Franklin v. City of Dothan, Alabama

CourtDistrict Court, M.D. Alabama
DecidedJanuary 24, 2022
Docket1:21-cv-00349
StatusUnknown

This text of Franklin v. City of Dothan, Alabama (Franklin v. City of Dothan, Alabama) is published on Counsel Stack Legal Research, covering District Court, M.D. Alabama primary law. Counsel Stack provides free access to over 12 million legal documents including statutes, case law, regulations, and constitutions.

Bluebook
Franklin v. City of Dothan, Alabama, (M.D. Ala. 2022).

Opinion

IN THE UNITED STATES DISTRICT COURT FOR THE MIDDLE DISTRICT OF ALABAMA SOUTHERN DIVISION

TYDARRIUS FRANKLIN, ) ) Plaintiff, ) ) v. ) Case No. 1:21-cv-349-ECM ) CITY OF DOTHAN, AL, et al., ) ) Defendants. )

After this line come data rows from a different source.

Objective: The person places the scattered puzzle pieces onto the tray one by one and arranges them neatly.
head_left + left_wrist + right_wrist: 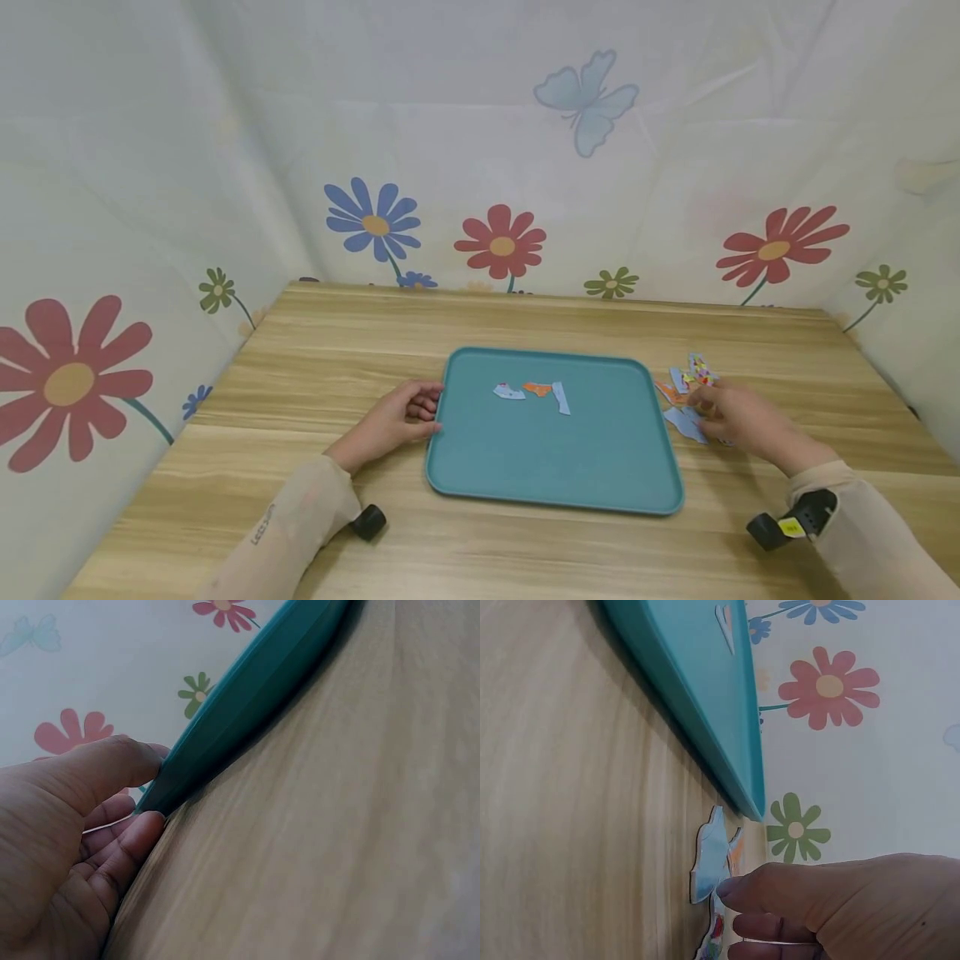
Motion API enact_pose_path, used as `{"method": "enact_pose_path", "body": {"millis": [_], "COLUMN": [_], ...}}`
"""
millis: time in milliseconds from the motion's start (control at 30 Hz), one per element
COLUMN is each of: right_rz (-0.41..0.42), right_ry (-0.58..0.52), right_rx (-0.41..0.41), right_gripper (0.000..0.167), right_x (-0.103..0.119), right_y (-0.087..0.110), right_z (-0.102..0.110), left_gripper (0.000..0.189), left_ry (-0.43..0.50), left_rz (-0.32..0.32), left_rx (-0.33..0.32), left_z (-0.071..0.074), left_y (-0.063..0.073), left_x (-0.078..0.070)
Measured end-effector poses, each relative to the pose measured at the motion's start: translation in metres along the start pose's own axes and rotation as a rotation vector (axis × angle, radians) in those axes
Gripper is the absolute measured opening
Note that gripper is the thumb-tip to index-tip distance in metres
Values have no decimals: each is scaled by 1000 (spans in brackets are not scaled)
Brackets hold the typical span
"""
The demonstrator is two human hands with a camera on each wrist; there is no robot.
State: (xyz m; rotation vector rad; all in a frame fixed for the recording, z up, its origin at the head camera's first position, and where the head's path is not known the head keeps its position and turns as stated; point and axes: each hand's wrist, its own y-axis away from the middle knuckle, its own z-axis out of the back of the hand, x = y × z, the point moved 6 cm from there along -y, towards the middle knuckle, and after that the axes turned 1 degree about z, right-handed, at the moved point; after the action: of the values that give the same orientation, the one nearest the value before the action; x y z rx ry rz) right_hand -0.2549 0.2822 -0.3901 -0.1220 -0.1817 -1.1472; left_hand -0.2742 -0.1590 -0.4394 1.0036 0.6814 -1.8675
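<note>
A teal tray [555, 467] lies on the table, and my left hand [397, 414] holds its left edge between thumb and fingers. In the left wrist view the left hand [90, 825] meets the tray's rim [232, 712] at a corner. Several irregular printed puzzle pieces lie loosely piled right of the tray, among them a light blue piece [684, 423]. Over this pile is my right hand [750, 425], thumb and fingers apart. In the right wrist view its thumb [757, 889] touches the blue piece [709, 855]; the fingertips are partly hidden.
On the tray lie a white-blue piece [510, 392], an orange piece [537, 388] and a narrow pale blue piece [561, 398]. The wooden table [360, 325] ends at a flower-print curtain [427, 100] behind and at the left.
</note>
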Motion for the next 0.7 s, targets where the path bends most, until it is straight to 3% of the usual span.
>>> {"method": "enact_pose_path", "body": {"millis": [700], "right_rz": [2], "right_ry": [28], "right_rx": [27], "right_gripper": [21], "right_x": [-5], "right_y": [-4], "right_z": [-5], "left_gripper": [56], "left_ry": [10], "left_rz": [-4], "left_rx": [-5], "left_z": [0], "left_y": [1], "left_x": [-3]}}
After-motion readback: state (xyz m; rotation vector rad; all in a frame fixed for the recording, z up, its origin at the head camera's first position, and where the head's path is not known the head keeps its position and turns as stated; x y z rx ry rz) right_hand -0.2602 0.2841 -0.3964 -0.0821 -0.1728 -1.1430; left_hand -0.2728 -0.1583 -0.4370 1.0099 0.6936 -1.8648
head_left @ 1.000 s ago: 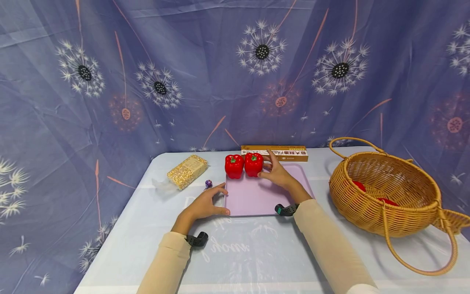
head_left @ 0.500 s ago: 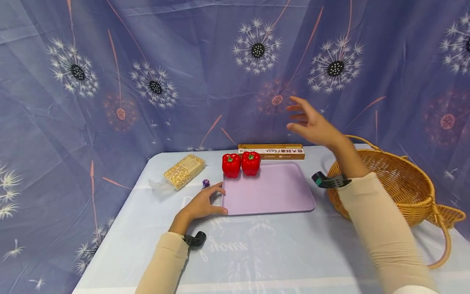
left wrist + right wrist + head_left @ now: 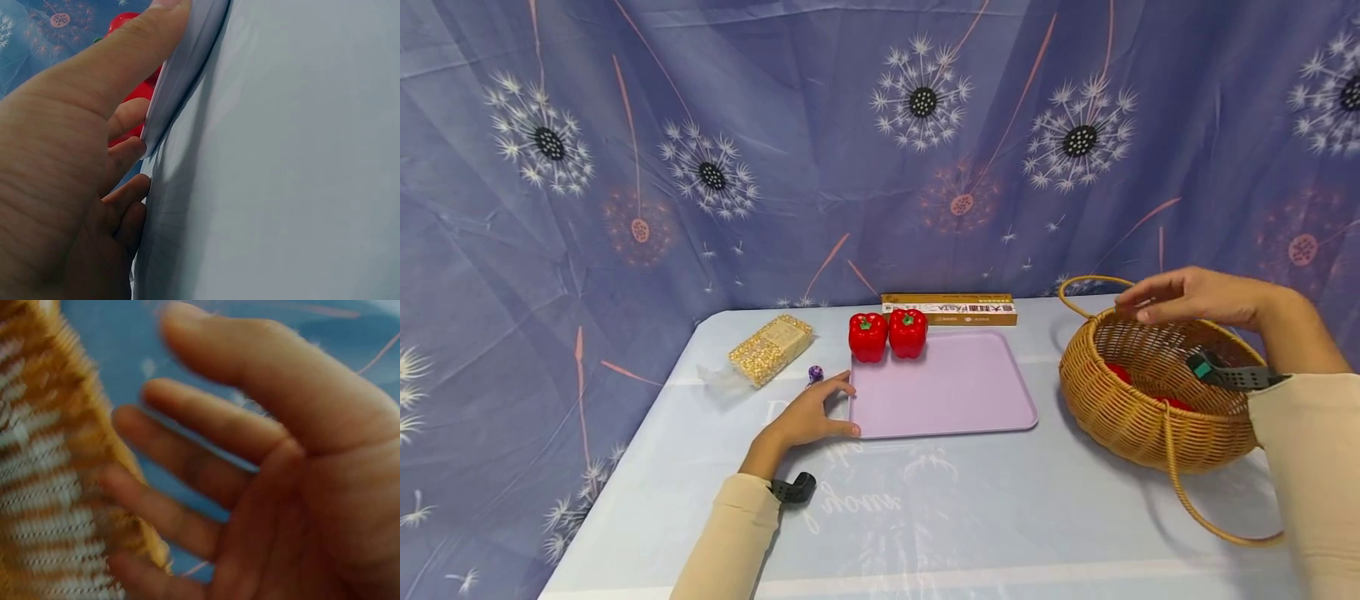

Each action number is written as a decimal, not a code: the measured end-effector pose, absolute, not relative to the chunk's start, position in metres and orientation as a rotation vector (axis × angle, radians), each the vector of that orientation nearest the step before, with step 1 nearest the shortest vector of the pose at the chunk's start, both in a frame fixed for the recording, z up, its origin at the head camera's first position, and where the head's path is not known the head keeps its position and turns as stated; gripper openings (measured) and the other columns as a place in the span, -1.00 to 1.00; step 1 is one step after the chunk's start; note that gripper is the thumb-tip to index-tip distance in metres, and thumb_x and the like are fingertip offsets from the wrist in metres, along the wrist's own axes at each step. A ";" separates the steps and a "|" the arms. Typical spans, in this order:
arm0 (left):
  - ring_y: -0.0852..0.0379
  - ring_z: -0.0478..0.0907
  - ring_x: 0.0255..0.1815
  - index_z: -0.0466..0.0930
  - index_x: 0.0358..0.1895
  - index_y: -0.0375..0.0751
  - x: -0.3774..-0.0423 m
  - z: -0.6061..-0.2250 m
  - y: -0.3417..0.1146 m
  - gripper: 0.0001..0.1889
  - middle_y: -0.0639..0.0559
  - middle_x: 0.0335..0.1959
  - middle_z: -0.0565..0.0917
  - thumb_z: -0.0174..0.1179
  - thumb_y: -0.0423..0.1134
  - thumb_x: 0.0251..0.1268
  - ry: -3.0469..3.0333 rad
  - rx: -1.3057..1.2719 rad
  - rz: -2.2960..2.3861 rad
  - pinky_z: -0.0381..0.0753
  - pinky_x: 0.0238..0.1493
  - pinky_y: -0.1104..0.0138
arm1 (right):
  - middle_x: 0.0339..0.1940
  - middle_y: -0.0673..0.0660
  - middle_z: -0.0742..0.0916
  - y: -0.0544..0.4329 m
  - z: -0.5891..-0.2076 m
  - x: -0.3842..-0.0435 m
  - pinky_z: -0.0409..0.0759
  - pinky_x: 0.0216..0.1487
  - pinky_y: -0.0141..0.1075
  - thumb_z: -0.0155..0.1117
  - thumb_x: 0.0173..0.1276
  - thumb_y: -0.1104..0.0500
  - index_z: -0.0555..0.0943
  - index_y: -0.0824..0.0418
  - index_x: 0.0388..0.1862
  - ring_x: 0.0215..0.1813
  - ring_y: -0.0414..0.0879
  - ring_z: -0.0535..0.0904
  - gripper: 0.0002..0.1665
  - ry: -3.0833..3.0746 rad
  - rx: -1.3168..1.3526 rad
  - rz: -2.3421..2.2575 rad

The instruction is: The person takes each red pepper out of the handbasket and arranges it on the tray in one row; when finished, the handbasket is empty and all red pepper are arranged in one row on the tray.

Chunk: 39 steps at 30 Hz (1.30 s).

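Blur smears the basket [image 3: 53,456] in the dim right wrist view.

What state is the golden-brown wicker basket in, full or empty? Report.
Not empty: red objects show inside the basket in the head view. Cannot tell how full; its near side hides part of the interior.

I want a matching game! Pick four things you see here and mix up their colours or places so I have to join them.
Things:
1. tray
2. two peppers
3. wicker basket
4. left hand

Colours and places:
A. golden brown, with red things inside
B. at the tray's left edge
C. flat and light purple
D. shiny red, standing side by side

Right pairs: 1-C, 2-D, 3-A, 4-B
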State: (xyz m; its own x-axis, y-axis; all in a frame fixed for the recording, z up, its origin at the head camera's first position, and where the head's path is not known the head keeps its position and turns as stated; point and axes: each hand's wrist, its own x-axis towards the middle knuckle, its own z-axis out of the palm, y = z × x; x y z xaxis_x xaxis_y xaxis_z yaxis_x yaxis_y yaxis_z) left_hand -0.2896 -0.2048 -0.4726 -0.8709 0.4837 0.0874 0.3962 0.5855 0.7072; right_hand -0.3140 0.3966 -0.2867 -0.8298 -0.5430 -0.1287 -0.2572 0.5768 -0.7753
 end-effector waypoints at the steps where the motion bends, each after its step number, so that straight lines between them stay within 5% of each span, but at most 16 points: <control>1: -0.16 0.09 0.57 0.57 0.14 -0.08 -0.290 -0.472 -0.205 -0.34 -0.09 0.56 0.26 0.63 0.02 -0.06 2.696 0.749 1.159 0.04 0.53 -0.07 | 0.23 -0.12 0.67 0.403 -0.294 -0.316 0.59 0.10 -0.37 0.15 0.54 0.31 0.46 0.34 0.40 0.19 -0.35 0.56 -0.51 2.375 -0.623 -1.107; 4: -0.16 0.10 0.57 0.58 0.13 -0.08 -0.290 -0.473 -0.206 -0.34 -0.10 0.56 0.27 0.62 0.03 -0.06 2.701 0.752 1.159 0.05 0.53 -0.07 | 0.32 -0.19 0.59 0.414 -0.312 -0.322 0.55 0.21 -0.14 0.12 0.56 0.28 0.39 0.27 0.49 0.29 -0.31 0.48 -0.45 2.189 -0.506 -1.110; 6: -0.17 0.10 0.57 0.57 0.13 -0.09 -0.290 -0.473 -0.205 -0.34 -0.10 0.55 0.27 0.62 0.02 -0.06 2.701 0.764 1.164 0.05 0.53 -0.08 | 0.36 -0.22 0.53 0.418 -0.323 -0.328 0.50 0.25 0.07 0.14 0.55 0.24 0.34 0.22 0.53 0.43 -0.06 0.37 -0.40 2.132 -0.441 -1.098; 11: -0.16 0.12 0.56 0.58 0.13 -0.08 -0.290 -0.476 -0.202 -0.35 -0.10 0.55 0.28 0.62 0.01 -0.05 2.700 0.774 1.167 0.06 0.52 -0.07 | 0.61 0.34 0.15 0.425 -0.342 -0.337 0.37 0.25 0.37 0.19 0.52 0.17 0.17 0.19 0.61 0.54 0.53 -0.15 -0.24 2.071 -0.360 -1.027; 13: -0.17 0.12 0.56 0.58 0.12 -0.07 -0.289 -0.477 -0.201 -0.35 -0.10 0.55 0.28 0.62 0.02 -0.06 2.699 0.769 1.168 0.06 0.52 -0.08 | 0.60 0.49 0.01 0.423 -0.348 -0.337 0.42 0.22 0.34 0.23 0.49 0.18 0.14 0.18 0.62 0.53 0.51 -0.04 -0.19 2.053 -0.331 -1.038; 25: -0.19 0.12 0.56 0.58 0.12 -0.08 -0.289 -0.477 -0.205 -0.35 -0.12 0.55 0.28 0.62 0.03 -0.06 2.711 0.792 1.164 0.06 0.52 -0.10 | 0.58 0.38 0.23 0.411 -0.370 -0.340 0.44 0.33 0.05 0.25 0.42 0.28 0.23 0.16 0.59 0.48 0.13 0.28 -0.21 1.946 -0.354 -1.044; 33: -0.18 0.11 0.56 0.58 0.13 -0.06 -0.289 -0.476 -0.203 -0.35 -0.09 0.55 0.28 0.63 0.01 -0.07 2.712 0.757 1.148 0.06 0.52 -0.09 | 0.52 0.35 0.31 0.401 -0.375 -0.334 0.52 0.25 0.00 0.33 0.32 0.28 0.01 0.43 0.58 0.36 0.04 0.39 -0.01 1.911 -0.290 -1.053; 39: -0.19 0.12 0.56 0.58 0.13 -0.07 -0.288 -0.476 -0.203 -0.35 -0.11 0.55 0.28 0.63 0.00 -0.06 2.708 0.753 1.157 0.07 0.51 -0.11 | 0.28 0.20 0.56 0.400 -0.376 -0.333 0.58 0.18 -0.03 0.33 0.29 0.35 0.30 0.33 0.49 0.21 0.06 0.55 -0.21 1.875 -0.301 -1.072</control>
State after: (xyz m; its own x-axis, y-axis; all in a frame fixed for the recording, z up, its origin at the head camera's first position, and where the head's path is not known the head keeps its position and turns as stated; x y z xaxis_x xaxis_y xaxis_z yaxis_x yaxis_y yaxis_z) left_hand -0.2884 -0.2034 -0.4757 -0.8725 0.4789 0.0970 0.4011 0.5886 0.7019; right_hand -0.3333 0.4004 -0.3757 -0.5429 -0.5896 -0.5981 0.2162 0.5900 -0.7779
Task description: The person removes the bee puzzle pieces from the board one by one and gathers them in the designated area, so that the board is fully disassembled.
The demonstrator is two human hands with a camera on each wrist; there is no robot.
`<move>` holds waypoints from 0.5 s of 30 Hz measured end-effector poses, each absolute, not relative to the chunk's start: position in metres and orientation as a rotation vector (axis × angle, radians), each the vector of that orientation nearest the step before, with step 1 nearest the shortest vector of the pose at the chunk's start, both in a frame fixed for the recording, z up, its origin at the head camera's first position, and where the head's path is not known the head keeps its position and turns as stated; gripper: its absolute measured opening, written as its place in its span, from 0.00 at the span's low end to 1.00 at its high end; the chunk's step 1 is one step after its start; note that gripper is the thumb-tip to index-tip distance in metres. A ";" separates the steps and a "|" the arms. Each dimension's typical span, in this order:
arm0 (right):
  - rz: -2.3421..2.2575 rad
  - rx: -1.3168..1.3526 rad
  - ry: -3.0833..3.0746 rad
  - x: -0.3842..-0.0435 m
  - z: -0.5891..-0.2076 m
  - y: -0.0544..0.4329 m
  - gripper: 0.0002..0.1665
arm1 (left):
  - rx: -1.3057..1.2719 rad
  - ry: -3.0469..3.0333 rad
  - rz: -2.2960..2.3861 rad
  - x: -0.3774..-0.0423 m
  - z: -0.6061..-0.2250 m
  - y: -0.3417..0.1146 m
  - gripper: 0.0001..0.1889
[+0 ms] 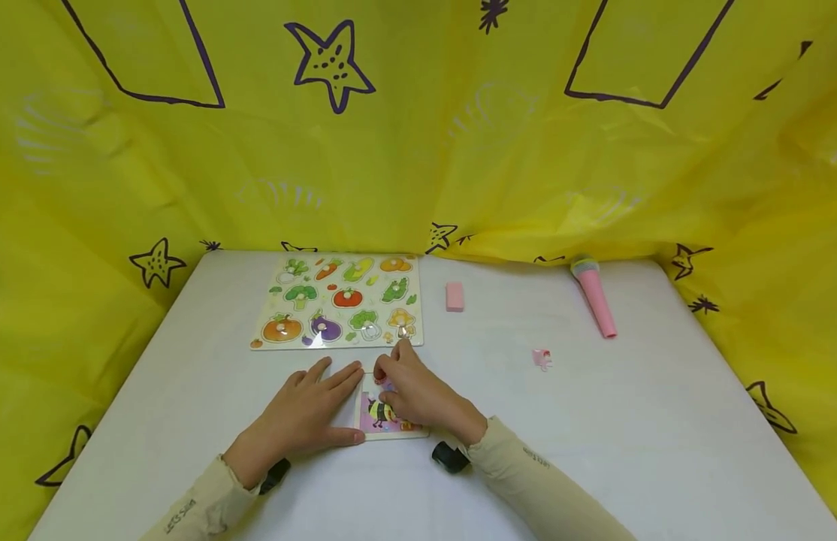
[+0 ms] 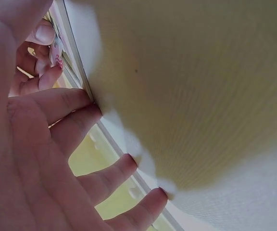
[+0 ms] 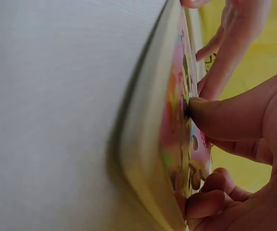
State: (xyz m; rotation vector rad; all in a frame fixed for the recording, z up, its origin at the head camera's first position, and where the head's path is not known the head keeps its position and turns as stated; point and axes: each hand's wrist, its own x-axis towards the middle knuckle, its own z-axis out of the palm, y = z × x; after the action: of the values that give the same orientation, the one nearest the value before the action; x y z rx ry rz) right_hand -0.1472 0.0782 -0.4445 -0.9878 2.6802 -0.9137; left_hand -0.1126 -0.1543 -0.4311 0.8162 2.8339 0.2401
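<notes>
A small framed jigsaw puzzle (image 1: 394, 436) with a bee picture lies on the table between the hands. My left hand (image 1: 306, 409) rests at its left side, fingers fairly straight and spread, with thumb and fingertips at the frame's edge. Over the puzzle's upper right part, my right hand (image 1: 421, 391) pinches a puzzle piece (image 3: 199, 147) between thumb and fingers. In the right wrist view this piece shows pink with dark printed shapes and stands close against the picture. The right hand covers much of the puzzle's right half in the head view.
Behind the hands lies a vegetable knob puzzle board (image 1: 310, 297). A pink block (image 1: 454, 297) sits to its right. Further right are a loose pink puzzle piece (image 1: 542, 359) and a pink toy microphone (image 1: 597, 300). A yellow curtain (image 1: 418, 150) hangs along the table's back and sides.
</notes>
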 end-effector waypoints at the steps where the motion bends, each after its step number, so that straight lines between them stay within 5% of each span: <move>1: -0.916 -0.984 2.684 -0.147 -0.445 0.078 0.10 | 0.818 2.837 0.241 -0.112 -0.431 -0.154 0.51; 15: -0.976 -0.891 2.620 -0.154 -0.443 0.087 0.14 | 0.824 2.835 0.254 -0.111 -0.430 -0.154 0.51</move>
State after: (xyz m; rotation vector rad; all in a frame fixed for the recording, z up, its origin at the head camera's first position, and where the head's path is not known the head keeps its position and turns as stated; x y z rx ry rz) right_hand -0.1537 0.0865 -0.4433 -0.8908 2.6200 -0.9757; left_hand -0.1106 -0.1544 -0.4303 0.8236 2.8348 0.2540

MEMORANDUM OPINION and ORDER

Now pending before the Court is a motion to dismiss the second amended complaint (doc. 36) and a motion for oral argument (doc. 43), filed by the City of Dothan, Alabama (“the City”).1 This Court previously ruled on a motion to dismiss the first amendment complaint, denying the motion to dismiss the Eighth Amendment claim asserted against the City, granting the motion to dismiss as to the other claims against the City, and dismissing the negligence claim without prejudice to being repleaded. The Court gave Franklin a deadline by which to file a second amended complaint. In his second amended complaint, Franklin brings claims against the City and Belinda Robinson (“Robinson”) for excessive force in violation of the Eighth Amendment and negligence.2

1 The Court does not find oral argument to be necessary at this time. The motion is due to be DENIED. 2 Similar to the first amended complaint, the second amended complaint is unclear because two counts are brought for excessive force under the Eighth Amendment. (Doc. 34 at 11-12). The Court construes the two counts as bringing an Eighth Amendment claim against the City and Robinson. The City has moved to dismiss the claims against it in the second amended complaint. Robinson has answered the second amended complaint. (Doc. 38). Upon consideration of the record and the applicable law, and for the reasons that

follow, the motion to dismiss the amended complaint is due to be GRANTED in part and DENIED in part. I. LEGAL STANDARDS A. Motion to Dismiss for Lack of Jurisdiction A motion to dismiss for lack of subject matter jurisdiction, pursuant to Rule 12(b)(1)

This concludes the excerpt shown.